RFR: 8294248: Use less limbs for P256 in EC implementation
Xue-Lei Andrew Fan
xuelei at openjdk.org
Sun Sep 25 05:55:10 UTC 2022
On Sat, 24 Sep 2022 08:17:56 GMT, Xue-Lei Andrew Fan <xuelei at openjdk.org> wrote:
>> Hi,
>>
>> Please review this performance improvement for Secp256R1 implementation in OpenJDK. With this update, there is an about 20% performance improvement for Secp256R1 key generation and signature.
>>
>> Basically, 256 bits EC curves could use 9 integer limbs for the computation. The current implementation use 10 limbs instead. By reducing the number of limbs, the implementation could benefit from less integer computation (add/sub/multiply/square/inverse/mod/pow, etc), and thus improve the performance.
>>
>> Here are the benchmark numbers without the patch:
>>
>> Benchmark (messageLength) Mode Cnt Score Error Units
>> Signatures.sign 64 thrpt 15 1.414 ± 0.022 ops/ms
>> Signatures.sign 512 thrpt 15 1.418 ± 0.004 ops/ms
>> Signatures.sign 2048 thrpt 15 1.419 ± 0.005 ops/ms
>> Signatures.sign 16384 thrpt 15 1.395 ± 0.003 ops/ms
>>
>> KeyGenerators.keyPairGen thrpt 15 1.475 ± 0.043 ops/ms
>>
>>
>> And here are the numbers with the patch applied:
>>
>> Benchmark (messageLength) Mode Cnt Score Error Units
>> ECSignature.sign 64 thrpt 15 1.719 ± 0.010 ops/ms
>> ECSignature.sign 512 thrpt 15 1.704 ± 0.012 ops/ms
>> ECSignature.sign 2048 thrpt 15 1.699 ± 0.018 ops/ms
>> ECSignature.sign 16384 thrpt 15 1.681 ± 0.006 ops/ms
>>
>> KeyGenerators.keyPairGen thrpt 15 1.881 ± 0.008 ops/ms
>>
>>
>> Thanks,
>> Xuelei
>
> I check with the real bytes for the following computation. For Secp256R1, the p is defined.
>
> p = FFFFFFFF 00000001 00000000 00000000 00000000 FFFFFFFF FFFFFFFF FFFFFFFF
> = 2^224(2^32 −1) + 2^192 + 2^96 − 1
> = 2^256 - 2^224 + 2^192 + 2^96 − 1
>
>
> Let's use a full 256 bits integer for following computation, which is bigger than p:
>
>
> FFFFFFFF FFFFFFFF FFFFFFFF FFFFFFFF FFFFFFFF FFFFFFFF FFFFFFFF FFFFFFFF
>
>> starting with 29 bit limbs
>
> With 29 bit limbs, it could be expressed in 9 29-bit words in little-endian order, as the following:
>
>
> a[] = 1FFFFFFF 1FFFFFFF 1FFFFFFF 1FFFFFFF 1FFFFFFF 1FFFFFFF 1FFFFFFF 1FFFFFFF 00FFFFFF
>
>
> From a[0] to a[7], 29 bits for each limbs, and a[8] is 24 bits. 29 * 8 + 24 = 256
>
>> after 2 additions (maxAdds) we have up to 31 bits
>
> after 2 additions, the 9-29 bits words are:
>
> a[] = 7FFFFFFF 7FFFFFFF 7FFFFFFF 7FFFFFFF 7FFFFFFF 7FFFFFFF 7FFFFFFF 7FFFFFFF 03FFFFFF
>
> From a[0] to a[7], 31 bits for each limbs, and a[8] is 26 bits.
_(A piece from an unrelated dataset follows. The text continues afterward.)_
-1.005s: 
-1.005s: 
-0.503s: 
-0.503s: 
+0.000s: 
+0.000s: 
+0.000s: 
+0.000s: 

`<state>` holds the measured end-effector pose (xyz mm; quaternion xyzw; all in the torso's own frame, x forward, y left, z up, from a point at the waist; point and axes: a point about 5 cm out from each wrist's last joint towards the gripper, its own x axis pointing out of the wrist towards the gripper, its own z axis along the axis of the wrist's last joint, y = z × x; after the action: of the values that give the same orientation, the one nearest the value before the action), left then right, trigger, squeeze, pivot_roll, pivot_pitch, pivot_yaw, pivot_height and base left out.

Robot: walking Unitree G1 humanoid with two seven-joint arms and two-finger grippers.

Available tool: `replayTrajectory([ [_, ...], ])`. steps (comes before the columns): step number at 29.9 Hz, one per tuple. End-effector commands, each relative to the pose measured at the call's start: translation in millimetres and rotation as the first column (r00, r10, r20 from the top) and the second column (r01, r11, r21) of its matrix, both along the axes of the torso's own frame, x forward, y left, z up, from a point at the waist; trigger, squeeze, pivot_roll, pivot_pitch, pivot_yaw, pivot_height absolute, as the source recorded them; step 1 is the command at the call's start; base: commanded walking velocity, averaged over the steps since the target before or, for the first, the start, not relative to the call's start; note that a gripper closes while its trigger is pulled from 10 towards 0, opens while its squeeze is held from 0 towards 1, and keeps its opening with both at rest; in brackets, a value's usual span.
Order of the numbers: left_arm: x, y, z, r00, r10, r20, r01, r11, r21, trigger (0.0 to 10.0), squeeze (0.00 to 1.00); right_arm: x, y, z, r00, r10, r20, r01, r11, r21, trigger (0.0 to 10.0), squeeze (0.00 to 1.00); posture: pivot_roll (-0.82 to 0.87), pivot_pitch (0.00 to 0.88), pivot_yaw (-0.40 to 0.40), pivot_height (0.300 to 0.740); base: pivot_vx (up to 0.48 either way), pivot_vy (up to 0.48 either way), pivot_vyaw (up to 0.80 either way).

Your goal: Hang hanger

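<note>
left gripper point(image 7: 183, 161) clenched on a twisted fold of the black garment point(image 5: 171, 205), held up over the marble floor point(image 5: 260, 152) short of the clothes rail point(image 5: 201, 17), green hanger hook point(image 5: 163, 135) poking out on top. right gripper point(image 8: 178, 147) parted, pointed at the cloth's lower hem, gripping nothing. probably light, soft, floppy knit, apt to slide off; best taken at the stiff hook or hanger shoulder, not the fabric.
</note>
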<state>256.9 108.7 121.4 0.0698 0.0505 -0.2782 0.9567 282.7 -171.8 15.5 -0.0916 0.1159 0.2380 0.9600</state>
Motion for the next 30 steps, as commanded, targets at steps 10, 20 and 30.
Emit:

This is the biggest number we could get from the finite filed computation.
>
>> then we multiply limbs (62 bits) and add up to numLimbs (9) results together = 65 bits, which overflows long
>> and we didn't start reducing yet.
>
> Let's multiply two limbs:
>
> a[] = 7FFFFFFF 7FFFFFFF 7FFFFFFF 7FFFFFFF 7FFFFFFF 7FFFFFFF 7FFFFFFF 7FFFFFFF 03FFFFFF
> b[] = 7FFFFFFF 7FFFFFFF 7FFFFFFF 7FFFFFFF 7FFFFFFF 7FFFFFFF 7FFFFFFF 7FFFFFFF 03FFFFFF
>
>
> The overflow we cared about is the following computation, the longest additions.
>
> long c8 = (a[0] * b[8]) + (a[1] * b[7]) + (a[2] * b[6]) + (a[3] * b[5]) + (a[4] * b[4]) + (a[5] * b[3]) + (a[6] * b[2]) + (a[7] * b[1]) + (a[8] * b[0]);
>
> Now we have a[0]-a[7] are 31-bit words, and b[0]-b[7] are 31-bit words. a[8] and b[8] is 26-bit words.
>
> Then, we know that (a[0] * b[8]) and (a[8] * b[0]) are multiplying between 31-bits words and 26-bits words. So we have the equivalent computation for the a and b values above:
>
> a[1]=a[2]=a[3]=a[4]=a[5]=a[6]=a[7]=0x7FFFFFFF;
> b[1]=b[2]=b[3]=b[4]=b[5]=b[6]=b[7]=0x7FFFFFFF;
> long i1x7 = (a[1] * b[7]) + (a[2] * b[6]) + (a[3] * b[5]) + (a[4] * b[4]) + (a[5] * b[3]) + (a[6] * b[2]) + (a[7] * b[1])
> = 0xBFFFFFF900000007L
> long i0x8 = (a[0] * b[8]) + (a[8] * b[0]);
> = 0x03FFFFFEF8000002L
>
> long c8 = i1x7 + i0x8
> = 0xC3FFFFF7F8000009L
>
>
> c8 fills the 64 bits fully, but it does not overflow.
>
> @djelinski does it sound right to you?
>
> Although there is not overflow if I get the above computation right, it is still not a straightforward thing we can know without detailed computation. Instead, this kind of computation and checking could be performed in FieldGen code automatically, or just reduce limbs operations result (up to no more than twice the modulus) and remove the limit of maxAdd.
>
> This RFE, JDK-8294248, is one of a few performance improvement of the EC implementation in JDK ([JDK-8294188](https://bugs.openjdk.org/browse/JDK-8294188)). I would like to address the checking or/and reducing improvement in a separately RFE.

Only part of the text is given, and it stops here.